→ YOUR TASK
Where a line of the entries holds the string "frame", copy that line.

(Entries taken from a collection)
§
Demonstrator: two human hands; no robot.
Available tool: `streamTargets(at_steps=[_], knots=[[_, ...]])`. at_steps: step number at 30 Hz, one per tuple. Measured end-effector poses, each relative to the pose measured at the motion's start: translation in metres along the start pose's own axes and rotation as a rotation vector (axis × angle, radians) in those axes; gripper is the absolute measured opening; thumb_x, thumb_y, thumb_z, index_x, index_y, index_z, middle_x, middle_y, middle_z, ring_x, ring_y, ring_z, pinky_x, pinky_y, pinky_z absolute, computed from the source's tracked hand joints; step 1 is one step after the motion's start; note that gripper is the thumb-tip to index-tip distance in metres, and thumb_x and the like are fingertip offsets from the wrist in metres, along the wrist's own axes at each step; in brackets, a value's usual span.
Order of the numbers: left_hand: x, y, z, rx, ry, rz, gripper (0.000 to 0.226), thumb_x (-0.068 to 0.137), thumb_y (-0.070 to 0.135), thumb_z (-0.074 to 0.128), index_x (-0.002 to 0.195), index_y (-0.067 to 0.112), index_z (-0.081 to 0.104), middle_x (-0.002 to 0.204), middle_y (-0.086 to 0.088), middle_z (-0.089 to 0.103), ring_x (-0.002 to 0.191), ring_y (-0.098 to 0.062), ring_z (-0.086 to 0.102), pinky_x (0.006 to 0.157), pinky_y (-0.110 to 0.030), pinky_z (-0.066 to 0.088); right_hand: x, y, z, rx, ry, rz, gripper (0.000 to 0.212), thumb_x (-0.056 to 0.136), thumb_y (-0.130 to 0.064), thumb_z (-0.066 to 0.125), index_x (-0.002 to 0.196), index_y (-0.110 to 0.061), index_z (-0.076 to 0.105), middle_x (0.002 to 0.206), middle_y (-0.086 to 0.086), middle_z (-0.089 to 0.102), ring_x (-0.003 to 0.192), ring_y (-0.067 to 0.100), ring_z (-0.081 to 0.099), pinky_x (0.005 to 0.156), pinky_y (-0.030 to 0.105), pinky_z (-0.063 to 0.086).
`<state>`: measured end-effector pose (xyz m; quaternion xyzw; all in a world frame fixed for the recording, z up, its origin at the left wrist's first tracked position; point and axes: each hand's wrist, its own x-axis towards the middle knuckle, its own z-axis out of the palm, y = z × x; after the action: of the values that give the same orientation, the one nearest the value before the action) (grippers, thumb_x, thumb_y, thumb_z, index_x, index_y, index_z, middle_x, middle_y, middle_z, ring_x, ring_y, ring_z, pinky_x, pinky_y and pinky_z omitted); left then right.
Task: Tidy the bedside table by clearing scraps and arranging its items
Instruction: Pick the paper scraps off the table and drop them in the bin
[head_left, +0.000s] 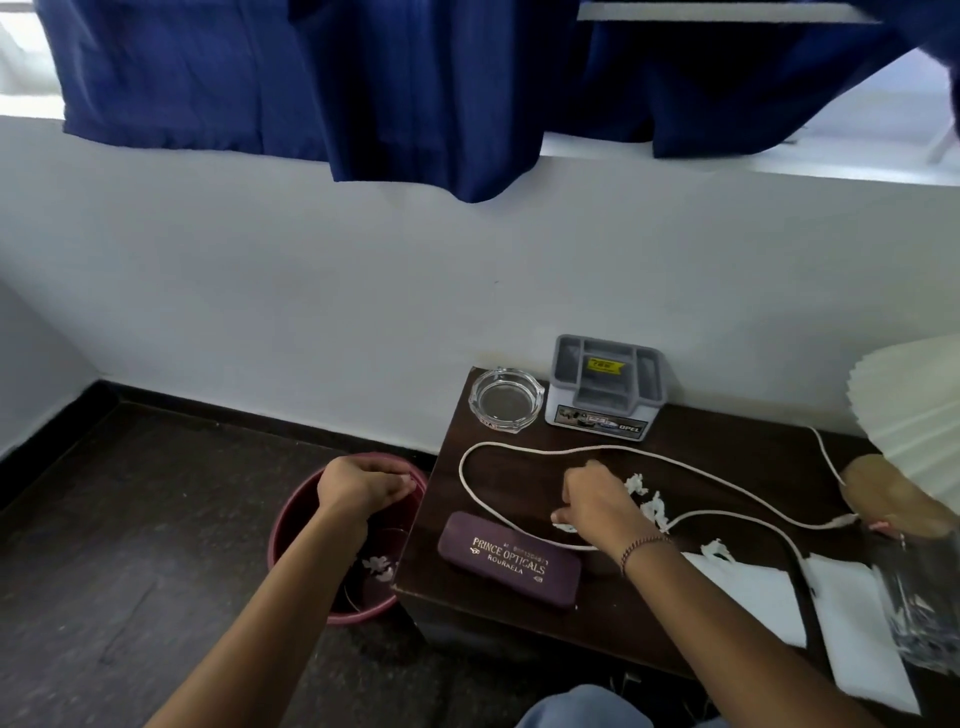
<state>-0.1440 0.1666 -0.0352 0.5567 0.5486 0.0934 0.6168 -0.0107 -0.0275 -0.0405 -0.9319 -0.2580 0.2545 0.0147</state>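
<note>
White wall (260, 312) and blue curtain (363, 78) up top, dark floor (130, 545) below, and my dark wood bedside table (727, 467) in the corner. A maroon bin (291, 514) sits just left of it. My left hand (358, 483) hovers over the bin, fingertips bunched, can't tell if it's holding anything. My right hand (597, 501) is curled on the tabletop, pinching paper scraps (652, 506) inside the white cable (467, 457) loop.

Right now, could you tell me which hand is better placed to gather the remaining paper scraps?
The right hand: it is down on the bedside table beside the white paper scraps, while the left hand hovers over the maroon bin.
</note>
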Motion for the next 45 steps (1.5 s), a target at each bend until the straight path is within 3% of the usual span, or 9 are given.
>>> streamTargets(at_steps=[4,10,13,17,22,26,33,39,45], knots=[[-0.012,0.003,0.007,0.018,-0.046,0.027,0.012,0.076,-0.013,0.064,0.086,-0.008,0.067,0.083,-0.026,0.069,0.079,-0.030,0.070,0.065,-0.023,0.058,-0.002,0.004,0.016,0.004,0.054,-0.028,0.038,0.081,-0.021,0.070,0.113,-0.007,0.058,0.122,0.012,0.050,0.108,0.028,0.059,0.087,0.033,0.049],[-0.011,0.008,0.013,0.003,-0.064,0.019,0.013,0.077,-0.014,0.063,0.088,-0.008,0.066,0.091,-0.029,0.067,0.085,-0.033,0.069,0.078,-0.032,0.056,-0.007,0.005,0.021,0.022,0.196,-0.112,0.022,0.084,0.005,0.050,0.087,-0.016,0.052,0.109,0.010,0.057,0.090,0.023,0.060,0.068,0.027,0.041],[-0.012,0.013,0.016,-0.037,-0.128,0.012,0.010,0.080,-0.011,0.061,0.090,-0.009,0.063,0.085,-0.025,0.067,0.070,-0.027,0.070,0.061,-0.027,0.060,-0.007,-0.001,0.015,0.102,0.294,-0.218,0.020,0.085,0.003,0.048,0.082,-0.017,0.049,0.098,0.008,0.061,0.087,0.023,0.062,0.064,0.026,0.044],[-0.015,0.017,0.023,-0.065,-0.227,0.013,0.003,0.083,-0.006,0.062,0.080,-0.004,0.062,0.075,-0.019,0.065,0.047,-0.016,0.068,0.046,-0.023,0.056,-0.007,-0.030,0.000,0.474,0.407,-0.197,0.024,0.078,-0.013,0.069,0.068,-0.027,0.052,0.063,-0.012,0.058,0.060,-0.002,0.054,0.050,0.017,0.037],[-0.017,0.015,0.017,-0.104,-0.308,0.013,0.005,0.080,0.003,0.068,0.083,0.000,0.065,0.073,-0.015,0.070,0.054,-0.015,0.071,0.047,-0.021,0.054,-0.001,-0.067,-0.011,0.853,0.344,-0.149,0.028,0.070,-0.019,0.079,0.063,-0.026,0.053,0.062,-0.008,0.059,0.065,0.004,0.057,0.053,0.018,0.039],[-0.012,0.008,0.000,-0.181,-0.349,-0.006,0.011,0.077,0.000,0.069,0.088,-0.001,0.066,0.065,-0.009,0.074,0.059,-0.016,0.072,0.050,-0.021,0.055,-0.004,-0.092,-0.004,0.914,0.284,-0.154,0.028,0.068,-0.016,0.080,0.064,-0.025,0.053,0.074,0.007,0.070,0.077,0.016,0.067,0.071,0.033,0.053],[-0.009,0.007,-0.011,-0.210,-0.250,-0.023,0.009,0.077,-0.012,0.063,0.084,-0.006,0.064,0.079,-0.020,0.067,0.068,-0.026,0.068,0.056,-0.023,0.059,-0.003,-0.108,0.003,0.930,0.222,-0.266,0.017,0.074,-0.011,0.075,0.077,-0.022,0.062,0.072,-0.003,0.071,0.064,-0.004,0.060,0.058,0.006,0.041],[0.009,0.001,-0.035,-0.259,-0.048,-0.022,0.008,0.078,-0.011,0.064,0.076,-0.003,0.064,0.078,-0.019,0.066,0.070,-0.025,0.067,0.053,-0.021,0.058,0.000,-0.122,0.011,0.961,0.148,-0.271,0.020,0.086,-0.002,0.056,0.088,-0.021,0.061,0.085,0.002,0.076,0.065,-0.002,0.063,0.053,0.005,0.041],[0.030,-0.015,-0.054,-0.120,0.164,0.022,0.023,0.082,0.000,0.064,0.103,0.006,0.067,0.098,-0.014,0.067,0.093,-0.023,0.063,0.087,-0.037,0.054,0.004,-0.120,0.014,0.937,0.157,-0.282,0.023,0.091,-0.005,0.050,0.084,-0.025,0.061,0.078,-0.005,0.072,0.058,-0.006,0.061,0.048,0.002,0.040]])
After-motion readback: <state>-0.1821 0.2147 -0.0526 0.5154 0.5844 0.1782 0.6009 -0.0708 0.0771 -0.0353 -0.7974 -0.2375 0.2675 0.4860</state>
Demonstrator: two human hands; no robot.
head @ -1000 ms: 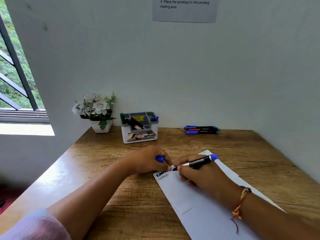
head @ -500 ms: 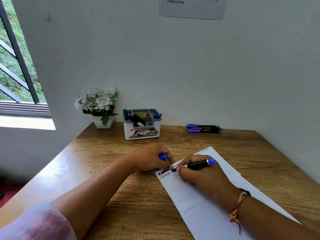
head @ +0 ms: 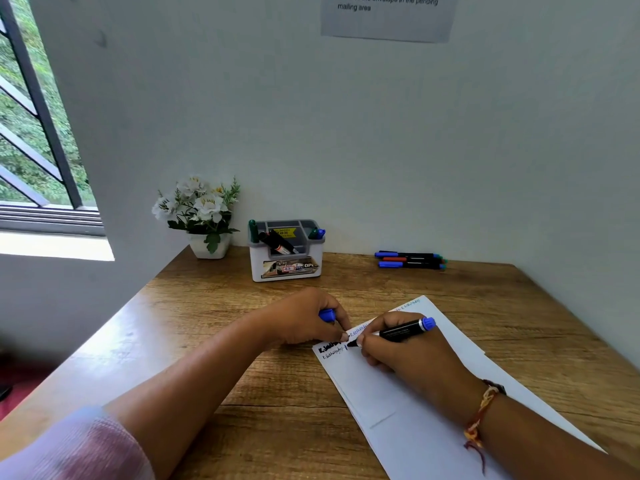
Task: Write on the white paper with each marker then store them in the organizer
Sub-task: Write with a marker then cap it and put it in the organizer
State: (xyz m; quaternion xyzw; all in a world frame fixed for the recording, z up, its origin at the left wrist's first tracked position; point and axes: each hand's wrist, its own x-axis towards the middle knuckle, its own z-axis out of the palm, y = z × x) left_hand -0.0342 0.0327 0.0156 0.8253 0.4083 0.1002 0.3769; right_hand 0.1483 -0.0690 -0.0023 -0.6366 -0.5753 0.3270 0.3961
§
→ SOLUTION TO THE EXERCISE
`<state>`: measured end-effector pose (xyz m; quaternion xyzw; all in a world frame fixed for the recording, z up, its origin at the left wrist's first tracked position; point and axes: each hand's wrist, its own x-axis towards the middle knuckle, its own z-axis out of the palm, y = z × x; after the action: of the values that give the same orientation, the one nearest the value before the action) (grippers, thumb_x, thumb_y, thumb_z, index_x, index_y, index_z, middle_x, middle_y, middle_z, ring_x, ring_y, ring_z, pinky_x, pinky_y and pinky_z omitted); left then right.
State: (xyz m; quaternion xyzw; all in a world frame fixed for the recording, z up, its origin at the left wrist's first tracked position; point and axes: each hand's wrist, its own x-axis towards the middle knuckle, its own z-axis out of the palm, y = z × x) left_hand -0.0342 0.0327 0.0156 0.8253 0.4083 0.1002 0.3769; right_hand 0.1483 -0.0690 -0.0023 -0.6366 -0.5753 0.3270 0.3961

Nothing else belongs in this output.